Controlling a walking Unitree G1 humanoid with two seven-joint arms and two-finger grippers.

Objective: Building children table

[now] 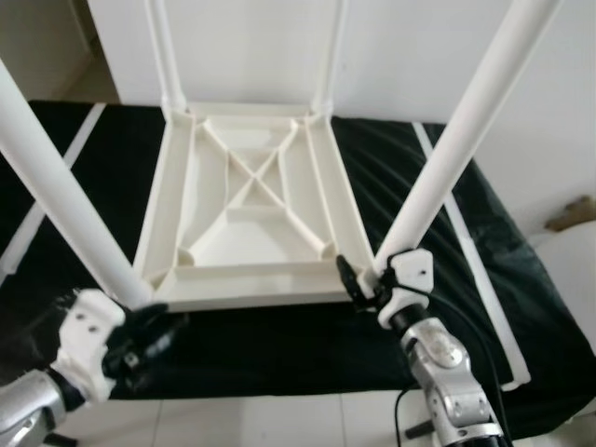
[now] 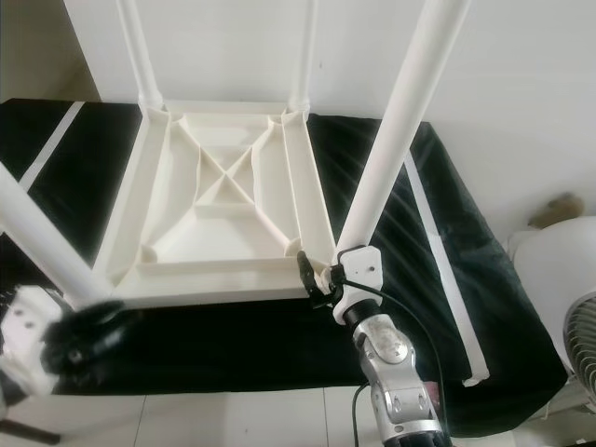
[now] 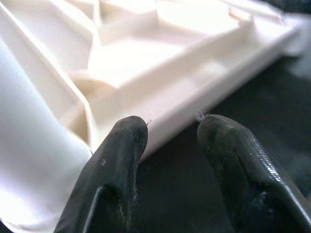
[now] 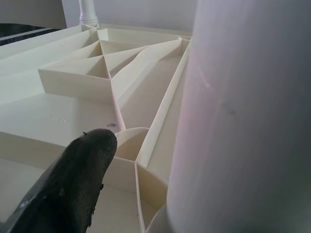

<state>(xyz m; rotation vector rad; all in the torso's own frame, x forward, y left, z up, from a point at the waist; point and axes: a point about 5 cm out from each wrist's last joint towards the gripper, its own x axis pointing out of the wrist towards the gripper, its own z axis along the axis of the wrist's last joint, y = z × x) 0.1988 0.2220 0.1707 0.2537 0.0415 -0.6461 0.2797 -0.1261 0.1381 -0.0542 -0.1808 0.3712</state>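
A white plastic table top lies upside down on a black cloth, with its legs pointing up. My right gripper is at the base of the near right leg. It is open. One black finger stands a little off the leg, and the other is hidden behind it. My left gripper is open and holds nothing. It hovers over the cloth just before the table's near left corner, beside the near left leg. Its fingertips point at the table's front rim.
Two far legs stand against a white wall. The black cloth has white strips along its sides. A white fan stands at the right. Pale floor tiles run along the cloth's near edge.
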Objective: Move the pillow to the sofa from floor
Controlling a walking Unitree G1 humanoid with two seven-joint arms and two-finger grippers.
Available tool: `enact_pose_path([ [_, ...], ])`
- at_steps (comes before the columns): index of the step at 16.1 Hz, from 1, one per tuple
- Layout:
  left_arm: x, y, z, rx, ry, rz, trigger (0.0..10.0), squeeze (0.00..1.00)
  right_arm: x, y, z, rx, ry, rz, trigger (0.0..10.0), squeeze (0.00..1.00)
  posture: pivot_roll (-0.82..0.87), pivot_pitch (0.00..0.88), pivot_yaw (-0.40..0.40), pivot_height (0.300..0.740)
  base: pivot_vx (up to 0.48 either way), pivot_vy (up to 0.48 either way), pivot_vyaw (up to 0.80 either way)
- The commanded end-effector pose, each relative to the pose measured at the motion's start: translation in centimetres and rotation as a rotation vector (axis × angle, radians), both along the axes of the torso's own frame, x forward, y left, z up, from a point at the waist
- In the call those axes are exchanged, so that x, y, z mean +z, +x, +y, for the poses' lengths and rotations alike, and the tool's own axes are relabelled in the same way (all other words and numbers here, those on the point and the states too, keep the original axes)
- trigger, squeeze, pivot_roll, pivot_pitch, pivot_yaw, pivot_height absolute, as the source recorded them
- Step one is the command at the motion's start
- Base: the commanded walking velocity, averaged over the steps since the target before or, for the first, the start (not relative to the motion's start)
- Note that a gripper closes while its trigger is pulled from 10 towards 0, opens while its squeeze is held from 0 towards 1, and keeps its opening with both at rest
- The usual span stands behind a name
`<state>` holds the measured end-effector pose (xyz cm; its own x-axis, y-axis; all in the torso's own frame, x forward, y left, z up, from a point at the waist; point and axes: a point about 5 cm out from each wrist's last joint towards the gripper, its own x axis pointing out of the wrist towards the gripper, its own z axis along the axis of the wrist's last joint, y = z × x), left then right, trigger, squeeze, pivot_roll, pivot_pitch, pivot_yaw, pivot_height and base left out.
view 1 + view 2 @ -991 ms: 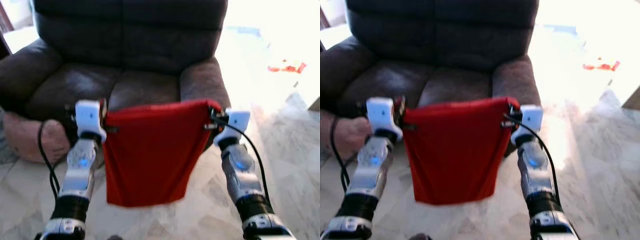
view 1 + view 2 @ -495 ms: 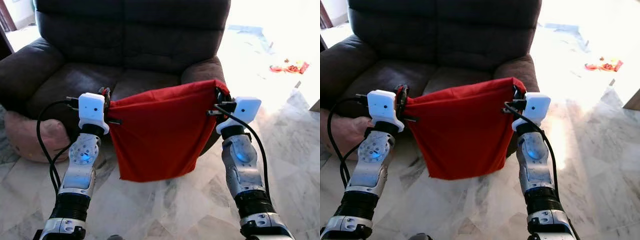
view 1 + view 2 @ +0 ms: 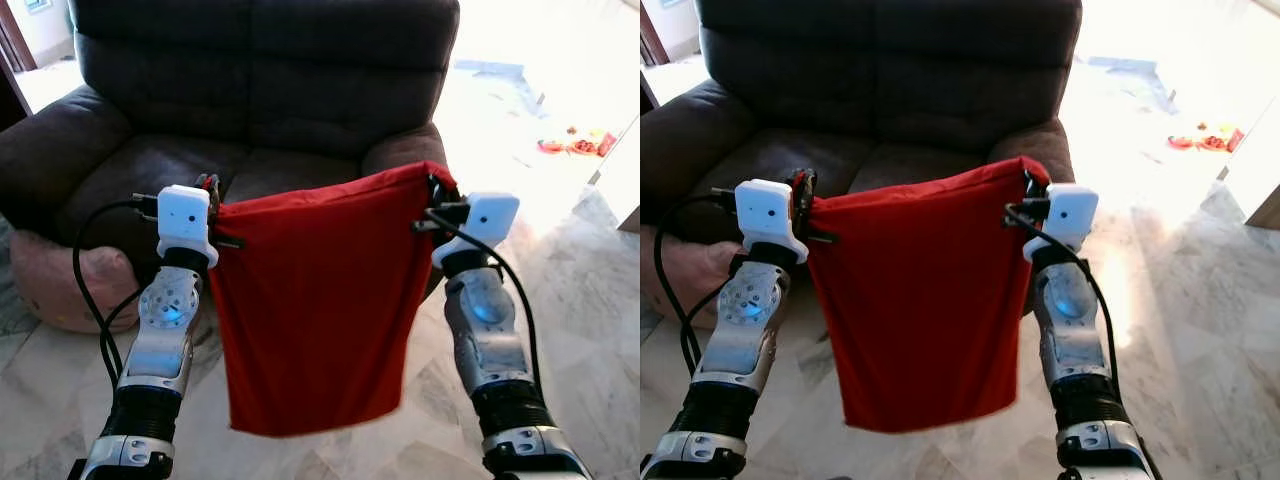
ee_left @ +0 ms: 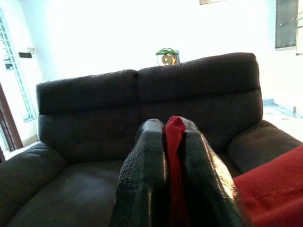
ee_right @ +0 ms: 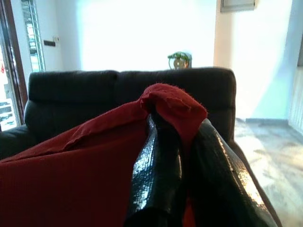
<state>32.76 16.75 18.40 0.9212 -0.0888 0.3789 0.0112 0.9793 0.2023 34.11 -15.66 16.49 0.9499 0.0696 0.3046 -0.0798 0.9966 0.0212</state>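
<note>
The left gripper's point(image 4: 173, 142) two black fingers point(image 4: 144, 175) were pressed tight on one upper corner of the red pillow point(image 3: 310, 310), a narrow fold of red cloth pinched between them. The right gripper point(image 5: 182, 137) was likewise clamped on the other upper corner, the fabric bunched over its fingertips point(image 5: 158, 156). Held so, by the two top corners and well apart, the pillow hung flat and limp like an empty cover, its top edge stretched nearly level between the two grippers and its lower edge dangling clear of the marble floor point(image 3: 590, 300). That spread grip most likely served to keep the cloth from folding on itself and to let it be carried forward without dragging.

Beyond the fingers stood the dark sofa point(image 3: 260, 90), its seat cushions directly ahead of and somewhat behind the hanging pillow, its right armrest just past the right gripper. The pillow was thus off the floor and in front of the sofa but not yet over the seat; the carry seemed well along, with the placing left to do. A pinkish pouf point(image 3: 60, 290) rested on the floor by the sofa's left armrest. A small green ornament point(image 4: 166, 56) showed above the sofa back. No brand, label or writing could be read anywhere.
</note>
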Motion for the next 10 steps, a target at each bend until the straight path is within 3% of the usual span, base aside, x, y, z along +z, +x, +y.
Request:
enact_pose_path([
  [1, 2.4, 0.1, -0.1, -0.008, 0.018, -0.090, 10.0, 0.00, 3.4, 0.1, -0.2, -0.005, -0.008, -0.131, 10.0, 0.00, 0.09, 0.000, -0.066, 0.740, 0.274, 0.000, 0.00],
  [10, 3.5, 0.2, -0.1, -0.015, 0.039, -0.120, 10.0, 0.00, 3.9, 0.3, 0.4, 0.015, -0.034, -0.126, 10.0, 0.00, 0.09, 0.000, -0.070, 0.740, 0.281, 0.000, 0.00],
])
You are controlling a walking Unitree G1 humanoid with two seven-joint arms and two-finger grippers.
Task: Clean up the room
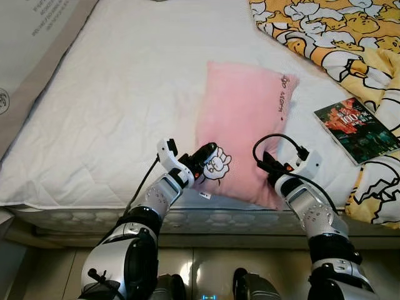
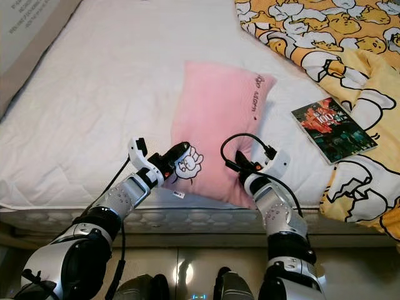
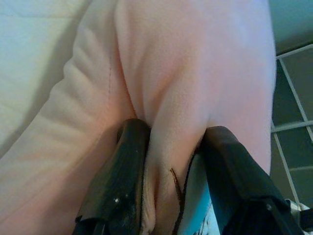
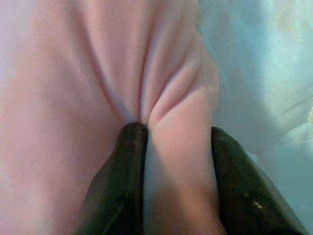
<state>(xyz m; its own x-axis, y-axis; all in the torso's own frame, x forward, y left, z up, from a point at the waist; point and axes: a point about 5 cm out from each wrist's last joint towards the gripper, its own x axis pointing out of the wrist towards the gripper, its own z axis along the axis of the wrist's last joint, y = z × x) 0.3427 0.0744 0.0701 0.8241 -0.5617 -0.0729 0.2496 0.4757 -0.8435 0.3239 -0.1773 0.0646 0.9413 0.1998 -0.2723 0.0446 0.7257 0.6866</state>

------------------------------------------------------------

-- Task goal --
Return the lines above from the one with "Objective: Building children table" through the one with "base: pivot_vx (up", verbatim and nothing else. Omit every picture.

-- Reply --
Objective: Building children table

[now] 
[now] 
[now] 
[now] 

<state>(xyz m; rotation vector rad; all in the torso's own frame, x forward, y left, z up, from a point at the waist; point and axes: a point about 5 cm out from each wrist's last joint towards the gripper, its own x axis pointing out of the wrist towards the gripper, its own z axis along the axis of the wrist's last joint, y = z × x) 0.1988 0.2220 0.1707 0.2537 0.0415 -0.6461 0.2797 -0.1261 0.1381 -0.0542 -0.1808 0.3712</state>
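A white plastic table top lies upside down on a black cloth, with its legs pointing up. My right gripper is at the base of the near right leg. It is open. One black finger stands a little off the leg, and the other is hidden behind it. My left gripper is open and holds nothing. It hovers over the cloth just before the table's near left corner, beside the near left leg. Its fingertips point at the table's front rim.
Two far legs stand against a white wall. The black cloth has white strips along its sides. A white fan stands at the right. Pale floor tiles run along the cloth's near edge.
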Objective: Move the pillow to the sofa from floor
Controlling a walking Unitree G1 humanoid with two seven-joint arms and two-finger grippers.
Available tool: `enact_pose_path([ [_, ...], ])`
- at_steps (comes before the columns): index of the step at 16.1 Hz, from 1, one per tuple
- Layout:
  left_arm: x, y, z, rx, ry, rz, trigger (0.0..10.0), squeeze (0.00..1.00)
  right_arm: x, y, z, rx, ry, rz, trigger (0.0..10.0), squeeze (0.00..1.00)
  posture: pivot_roll (-0.82..0.87), pivot_pitch (0.00..0.88), pivot_yaw (-0.40..0.40), pivot_height (0.300..0.740)
  base: pivot_vx (up to 0.48 either way), pivot_vy (up to 0.48 either way), pivot_vyaw (up to 0.80 either way)

There is no more to the output, and the exercise is done.